In your reply, repeat the full listing exactly and leave each picture out.

[[ Data section, beginning ]]

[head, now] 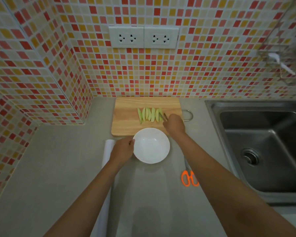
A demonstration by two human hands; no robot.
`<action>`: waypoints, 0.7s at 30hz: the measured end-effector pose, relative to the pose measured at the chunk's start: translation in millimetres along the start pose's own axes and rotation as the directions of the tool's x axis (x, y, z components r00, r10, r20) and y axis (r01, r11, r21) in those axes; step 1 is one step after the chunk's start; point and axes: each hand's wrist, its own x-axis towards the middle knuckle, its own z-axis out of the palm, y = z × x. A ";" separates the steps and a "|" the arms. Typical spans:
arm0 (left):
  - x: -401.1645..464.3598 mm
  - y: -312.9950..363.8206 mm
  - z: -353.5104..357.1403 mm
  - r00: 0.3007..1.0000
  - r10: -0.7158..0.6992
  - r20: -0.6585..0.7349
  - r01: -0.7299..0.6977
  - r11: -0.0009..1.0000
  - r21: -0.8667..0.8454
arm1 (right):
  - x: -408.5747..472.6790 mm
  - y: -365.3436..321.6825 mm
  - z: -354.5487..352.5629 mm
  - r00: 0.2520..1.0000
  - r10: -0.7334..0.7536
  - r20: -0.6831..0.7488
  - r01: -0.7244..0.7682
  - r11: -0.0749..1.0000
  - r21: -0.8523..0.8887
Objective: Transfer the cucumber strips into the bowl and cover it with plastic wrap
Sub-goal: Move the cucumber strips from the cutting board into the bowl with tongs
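Several pale green cucumber strips lie side by side on a wooden cutting board against the tiled wall. An empty white bowl stands on the counter, its far rim overlapping the board's front edge. My left hand grips the bowl's left rim. At the right end of the row, my right hand is closed around a thin dark utensil. Its tips touch the rightmost strip. What kind of utensil it is stays unclear. A white roll of plastic wrap lies left of the bowl, partly under my left arm.
Orange-handled scissors lie on the grey counter right of the bowl, partly under my right arm. A steel sink fills the right side. A tiled wall with two sockets stands behind the board, and a tiled corner juts out at the left.
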 end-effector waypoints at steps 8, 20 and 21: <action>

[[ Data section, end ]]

• **Worked solution**
[head, now] 
A demonstration by two human hands; no robot.
`<action>`: waypoints, 0.7s at 30hz: the measured end-effector pose, relative to the pose measured at the chunk's start: translation in millimetres along the start pose's own axes and rotation as the directions of the tool's x axis (x, y, z components r00, r10, r20) and y axis (r01, r11, r21) in those axes; step 1 is one step after the chunk's start; point and axes: each hand's wrist, its own x-axis towards the middle knuckle, its own z-axis out of the palm, y = z × x. A ";" separates the steps and a "|" the arms. Typical spans:
arm0 (left):
  - x: -401.1645..464.3598 mm
  - y: -312.9950..363.8206 mm
  - z: -353.5104..357.1403 mm
  - r00: 0.3007..1.0000
  - r10: -0.7158..0.6992
  - r20: -0.6585..0.7349
  - r01: -0.7299..0.6977
  - r11: -0.0009..1.0000
  - r21: -0.8667..0.8454
arm1 (right):
  - x: -408.5747..472.6790 mm
  - y: -365.3436..321.6825 mm
  - z: -354.5487..352.5629 mm
  - r00: 0.2520..1.0000
  - r10: -0.7334..0.7536
  - r20: -0.6831..0.7488
  - r01: -0.7244..0.7682
  - r11: -0.0749..1.0000
  - r21: -0.8523..0.8887
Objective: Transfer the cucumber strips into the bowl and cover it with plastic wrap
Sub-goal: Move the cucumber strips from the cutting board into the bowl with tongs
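Several pale green cucumber strips lie side by side on a wooden cutting board against the tiled wall. An empty white bowl stands on the counter, its far rim overlapping the board's front edge. My left hand grips the bowl's left rim. At the right end of the row, my right hand is closed around a thin dark utensil. Its tips touch the rightmost strip. What kind of utensil it is stays unclear. A white roll of plastic wrap lies left of the bowl, partly under my left arm.
Orange-handled scissors lie on the grey counter right of the bowl, partly under my right arm. A steel sink fills the right side. A tiled wall with two sockets stands behind the board, and a tiled corner juts out at the left.
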 end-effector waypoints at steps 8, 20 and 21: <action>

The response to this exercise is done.